▸ WORK TO BE COMPLETED
Copy the listing verbatim, excluding any images found in it.
EXERCISE INPUTS: Begin
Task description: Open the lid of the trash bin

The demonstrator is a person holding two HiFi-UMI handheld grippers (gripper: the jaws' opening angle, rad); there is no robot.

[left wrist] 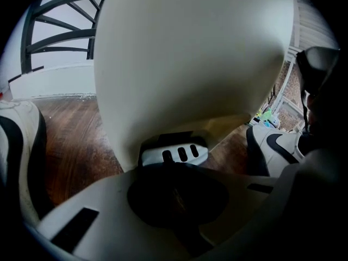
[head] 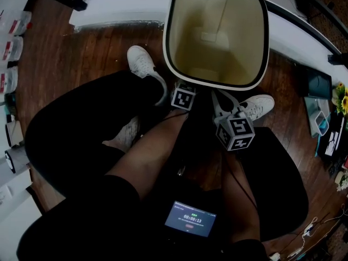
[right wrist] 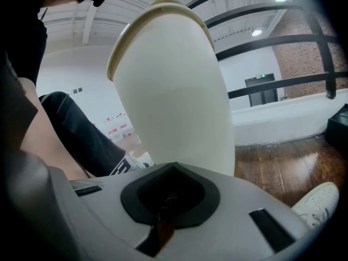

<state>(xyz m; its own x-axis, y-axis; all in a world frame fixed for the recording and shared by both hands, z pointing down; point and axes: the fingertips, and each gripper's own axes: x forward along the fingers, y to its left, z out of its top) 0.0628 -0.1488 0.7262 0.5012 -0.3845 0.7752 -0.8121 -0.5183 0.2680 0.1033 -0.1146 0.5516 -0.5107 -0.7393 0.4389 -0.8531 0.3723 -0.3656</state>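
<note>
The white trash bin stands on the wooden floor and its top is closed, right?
Not quite. The trash bin does stand on the wooden floor, but its top is open, not closed. The head view looks straight down into its hollow inside.

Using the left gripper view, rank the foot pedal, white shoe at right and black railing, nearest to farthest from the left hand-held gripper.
1. Foot pedal, at the jaw tips.
2. White shoe, lower right.
3. Black railing, far upper left.
</note>
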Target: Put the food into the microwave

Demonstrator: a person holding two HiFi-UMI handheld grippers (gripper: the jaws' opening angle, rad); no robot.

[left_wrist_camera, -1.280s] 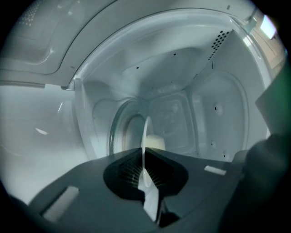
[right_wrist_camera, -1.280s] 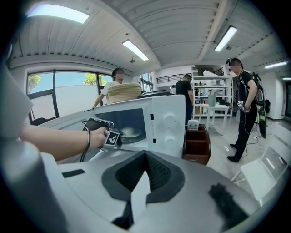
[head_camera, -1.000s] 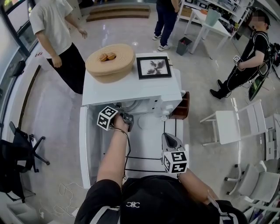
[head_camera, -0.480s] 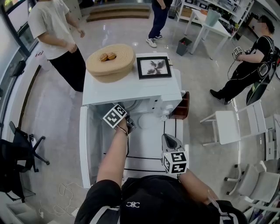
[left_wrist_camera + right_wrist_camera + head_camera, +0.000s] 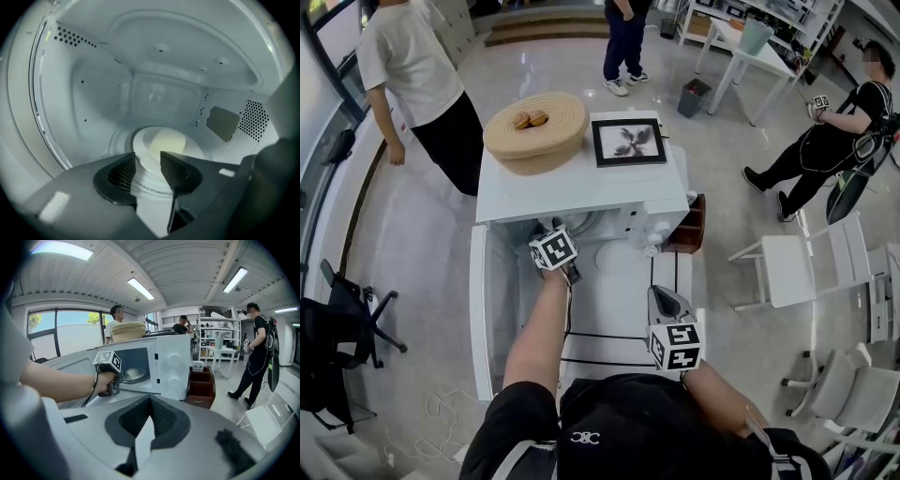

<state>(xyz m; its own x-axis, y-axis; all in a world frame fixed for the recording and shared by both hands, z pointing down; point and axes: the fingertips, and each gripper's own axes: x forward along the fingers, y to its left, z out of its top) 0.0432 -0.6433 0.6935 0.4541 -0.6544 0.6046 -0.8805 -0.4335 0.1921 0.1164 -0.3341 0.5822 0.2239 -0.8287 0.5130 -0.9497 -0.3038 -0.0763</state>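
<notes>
The left tongs reach into the microwave. Their jaws are spread and have just been opening. The dish shows in the gap at lower centre, and the pads seem clear of it. The food, a pale rounded lump, sits on that dish mid-oven. It looks soft and light. The dish looks stiff, smooth and probably slippery, so its near rim is the place to grip. The right tongs hang above the counter, pressed together on nothing.

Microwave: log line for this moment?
left tool: jaws just opening, plate between, ungripped | food: on plate inside microwave | right tool: shut
</notes>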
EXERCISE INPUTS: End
▸ WRITTEN RESPONSE
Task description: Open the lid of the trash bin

The demonstrator is a person holding two HiFi-UMI handheld grippers (gripper: the jaws' opening angle, rad); there is no robot.

[left wrist] 
[head] 
[right wrist] 

<state>(xyz m; its own x-axis, y-axis; all in a world frame fixed for the recording and shared by both hands, z pointing down; point and axes: the fingertips, and each gripper's own axes: x forward along the fingers, y to its left, z out of its top) 0.0628 -0.1488 0.7262 0.5012 -0.3845 0.7752 -0.8121 -0.5183 0.2680 0.1033 -0.1146 0.5516 -0.5107 -0.7393 0.4389 -0.8531 0.3723 -0.3656</state>
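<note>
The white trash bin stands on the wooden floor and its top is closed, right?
Not quite. The trash bin does stand on the wooden floor, but its top is open, not closed. The head view looks straight down into its hollow inside.

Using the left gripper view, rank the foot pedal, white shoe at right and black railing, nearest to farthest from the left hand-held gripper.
1. Foot pedal, at the jaw tips.
2. White shoe, lower right.
3. Black railing, far upper left.
</note>
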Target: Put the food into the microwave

Demonstrator: a person holding two HiFi-UMI handheld grippers (gripper: the jaws' opening angle, rad); no robot.

[left_wrist_camera, -1.280s] 
[right_wrist_camera, -1.280s] 
[head_camera, -1.000s] 
[head_camera, -0.480s] 
[left_wrist_camera + right_wrist_camera + head_camera, +0.000s] 

<state>(xyz m; its own x-axis, y-axis; all in a world frame fixed for the recording and shared by both hands, z pointing down; point and axes: the fingertips, and each gripper's own axes: x forward along the fingers, y to its left, z out of its top) 0.0432 -0.6433 0.6935 0.4541 -0.6544 0.6046 -0.8805 -0.4335 0.1921 0.1164 -0.3341 0.5822 0.2239 -0.8287 0.5130 -0.9497 -0.3038 -0.0763</state>
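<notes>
The left tongs reach into the microwave. Their jaws are spread and have just been opening. The dish shows in the gap at lower centre, and the pads seem clear of it. The food, a pale rounded lump, sits on that dish mid-oven. It looks soft and light. The dish looks stiff, smooth and probably slippery, so its near rim is the place to grip. The right tongs hang above the counter, pressed together on nothing.

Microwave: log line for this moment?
left tool: jaws just opening, plate between, ungripped | food: on plate inside microwave | right tool: shut
</notes>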

What was asked for in the exercise is now done.